Start of EXERCISE DATA

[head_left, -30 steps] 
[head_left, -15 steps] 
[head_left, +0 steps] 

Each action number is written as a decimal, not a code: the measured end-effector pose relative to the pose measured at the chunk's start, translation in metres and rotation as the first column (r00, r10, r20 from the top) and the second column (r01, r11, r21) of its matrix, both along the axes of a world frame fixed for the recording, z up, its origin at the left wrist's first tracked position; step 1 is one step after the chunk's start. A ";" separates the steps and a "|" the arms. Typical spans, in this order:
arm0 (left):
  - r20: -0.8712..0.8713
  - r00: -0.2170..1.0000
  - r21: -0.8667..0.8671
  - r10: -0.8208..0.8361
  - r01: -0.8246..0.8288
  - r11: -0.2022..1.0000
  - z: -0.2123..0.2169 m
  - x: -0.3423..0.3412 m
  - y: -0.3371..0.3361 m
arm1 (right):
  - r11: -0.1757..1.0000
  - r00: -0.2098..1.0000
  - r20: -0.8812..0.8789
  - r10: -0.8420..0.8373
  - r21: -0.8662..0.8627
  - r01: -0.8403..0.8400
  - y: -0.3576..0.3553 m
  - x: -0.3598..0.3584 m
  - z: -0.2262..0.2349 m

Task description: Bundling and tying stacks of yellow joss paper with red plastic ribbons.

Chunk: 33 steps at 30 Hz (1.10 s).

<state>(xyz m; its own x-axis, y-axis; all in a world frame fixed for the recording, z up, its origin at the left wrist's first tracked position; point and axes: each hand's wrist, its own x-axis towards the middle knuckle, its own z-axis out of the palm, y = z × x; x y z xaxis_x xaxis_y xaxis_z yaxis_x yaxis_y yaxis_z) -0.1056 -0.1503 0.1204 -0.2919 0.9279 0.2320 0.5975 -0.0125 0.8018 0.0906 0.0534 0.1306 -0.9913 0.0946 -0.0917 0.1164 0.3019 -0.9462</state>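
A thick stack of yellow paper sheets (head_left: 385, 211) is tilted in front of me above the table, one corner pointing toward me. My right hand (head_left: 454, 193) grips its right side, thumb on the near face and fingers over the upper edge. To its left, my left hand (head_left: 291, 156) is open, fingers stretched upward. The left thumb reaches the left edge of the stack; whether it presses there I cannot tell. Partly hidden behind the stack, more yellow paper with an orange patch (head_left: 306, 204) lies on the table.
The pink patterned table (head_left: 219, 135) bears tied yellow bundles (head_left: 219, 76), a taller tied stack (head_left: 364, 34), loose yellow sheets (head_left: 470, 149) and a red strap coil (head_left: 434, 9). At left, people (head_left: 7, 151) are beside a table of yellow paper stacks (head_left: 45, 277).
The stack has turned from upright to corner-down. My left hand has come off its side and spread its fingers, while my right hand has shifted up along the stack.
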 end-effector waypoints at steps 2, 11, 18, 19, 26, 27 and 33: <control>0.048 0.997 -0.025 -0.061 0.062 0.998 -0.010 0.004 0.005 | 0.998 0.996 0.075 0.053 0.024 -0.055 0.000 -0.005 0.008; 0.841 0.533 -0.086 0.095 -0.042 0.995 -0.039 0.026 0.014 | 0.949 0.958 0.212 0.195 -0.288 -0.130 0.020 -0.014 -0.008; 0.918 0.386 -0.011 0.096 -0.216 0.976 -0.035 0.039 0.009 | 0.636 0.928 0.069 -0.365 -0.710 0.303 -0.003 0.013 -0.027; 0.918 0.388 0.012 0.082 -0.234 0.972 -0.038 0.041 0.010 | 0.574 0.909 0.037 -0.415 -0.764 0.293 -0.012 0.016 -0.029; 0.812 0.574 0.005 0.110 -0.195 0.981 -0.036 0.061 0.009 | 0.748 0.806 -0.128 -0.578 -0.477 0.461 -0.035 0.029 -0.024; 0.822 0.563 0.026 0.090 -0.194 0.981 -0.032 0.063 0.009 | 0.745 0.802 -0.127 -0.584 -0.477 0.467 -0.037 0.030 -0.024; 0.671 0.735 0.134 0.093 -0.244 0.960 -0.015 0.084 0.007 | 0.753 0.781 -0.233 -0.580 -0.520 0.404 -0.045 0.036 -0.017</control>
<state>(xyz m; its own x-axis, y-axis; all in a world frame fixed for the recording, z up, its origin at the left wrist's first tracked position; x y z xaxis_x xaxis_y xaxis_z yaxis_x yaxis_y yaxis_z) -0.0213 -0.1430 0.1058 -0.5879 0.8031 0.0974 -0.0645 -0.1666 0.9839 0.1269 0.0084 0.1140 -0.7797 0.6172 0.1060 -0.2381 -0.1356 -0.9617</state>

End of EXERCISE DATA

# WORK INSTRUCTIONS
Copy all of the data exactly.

# SOLUTION TO THE EXERCISE
[head_left, -30 steps] 
[head_left, -15 steps] 
[head_left, +0 steps] 

Each action number is written as a decimal, not a code: the measured end-effector pose relative to the pose measured at the chunk's start, translation in metres and rotation as the first column (r00, r10, r20 from the top) and the second column (r01, r11, r21) of its matrix, both along the axes of a world frame fixed for the recording, z up, its origin at the left wrist's first tracked position; step 1 is one step after the chunk's start. A ";" separates the steps and a "|" the arms. Typical spans, in this order:
arm0 (left):
  - r20: -0.8712..0.8713
  - r00: -0.2170..1.0000
  - r21: -0.8667..0.8671
  - r10: -0.8208..0.8361
  - r01: -0.8246..0.8288
  - r11: -0.2022..1.0000
  - z: -0.2123..0.2169 m
  - x: -0.3423..0.3412 m
  - y: -0.3371..0.3361 m
arm1 (right):
  - r11: -0.1757..1.0000
  - r00: -0.2098..1.0000
  - r20: -0.8812..0.8789
  - r10: -0.8420..0.8373
  - r21: -0.8662..0.8627
  - r01: -0.8403..0.8400
  - y: -0.3576..0.3553 m
  - x: -0.3598..0.3584 m
  - z: -0.2262..0.2349 m

Task description: Bundling and tying stacks of yellow joss paper with red plastic ribbons.

Chunk: 33 steps at 30 Hz (1.10 s).

<state>(xyz m; its own x-axis, y-axis; all in a world frame fixed for the recording, z up, its origin at the left wrist's first tracked position; point and axes: each hand's wrist, its own x-axis towards the middle knuckle, its own z-axis out of the palm, y = z × x; x y z xaxis_x xaxis_y xaxis_z yaxis_x yaxis_y yaxis_z) -0.1056 -0.1503 0.1204 -0.2919 0.9279 0.2320 0.5975 -0.0125 0.8018 0.0906 0.0534 0.1306 -0.9913 0.0946 -0.0917 0.1164 0.3019 -0.9462</state>
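A thick stack of yellow paper sheets (head_left: 385, 211) is tilted in front of me above the table, one corner pointing toward me. My right hand (head_left: 454, 193) grips its right side, thumb on the near face and fingers over the upper edge. To its left, my left hand (head_left: 291, 156) is open, fingers stretched upward. The left thumb reaches the left edge of the stack; whether it presses there I cannot tell. Partly hidden behind the stack, more yellow paper with an orange patch (head_left: 306, 204) lies on the table.
The pink patterned table (head_left: 219, 135) bears tied yellow bundles (head_left: 219, 76), a taller tied stack (head_left: 364, 34), loose yellow sheets (head_left: 470, 149) and a red strap coil (head_left: 434, 9). At left, people (head_left: 7, 151) are beside a table of yellow paper stacks (head_left: 45, 277).
The stack has turned from upright to corner-down. My left hand has come off its side and spread its fingers, while my right hand has shifted up along the stack.
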 end-effector waypoints at steps 2, 11, 18, 19, 26, 27 and 33: <control>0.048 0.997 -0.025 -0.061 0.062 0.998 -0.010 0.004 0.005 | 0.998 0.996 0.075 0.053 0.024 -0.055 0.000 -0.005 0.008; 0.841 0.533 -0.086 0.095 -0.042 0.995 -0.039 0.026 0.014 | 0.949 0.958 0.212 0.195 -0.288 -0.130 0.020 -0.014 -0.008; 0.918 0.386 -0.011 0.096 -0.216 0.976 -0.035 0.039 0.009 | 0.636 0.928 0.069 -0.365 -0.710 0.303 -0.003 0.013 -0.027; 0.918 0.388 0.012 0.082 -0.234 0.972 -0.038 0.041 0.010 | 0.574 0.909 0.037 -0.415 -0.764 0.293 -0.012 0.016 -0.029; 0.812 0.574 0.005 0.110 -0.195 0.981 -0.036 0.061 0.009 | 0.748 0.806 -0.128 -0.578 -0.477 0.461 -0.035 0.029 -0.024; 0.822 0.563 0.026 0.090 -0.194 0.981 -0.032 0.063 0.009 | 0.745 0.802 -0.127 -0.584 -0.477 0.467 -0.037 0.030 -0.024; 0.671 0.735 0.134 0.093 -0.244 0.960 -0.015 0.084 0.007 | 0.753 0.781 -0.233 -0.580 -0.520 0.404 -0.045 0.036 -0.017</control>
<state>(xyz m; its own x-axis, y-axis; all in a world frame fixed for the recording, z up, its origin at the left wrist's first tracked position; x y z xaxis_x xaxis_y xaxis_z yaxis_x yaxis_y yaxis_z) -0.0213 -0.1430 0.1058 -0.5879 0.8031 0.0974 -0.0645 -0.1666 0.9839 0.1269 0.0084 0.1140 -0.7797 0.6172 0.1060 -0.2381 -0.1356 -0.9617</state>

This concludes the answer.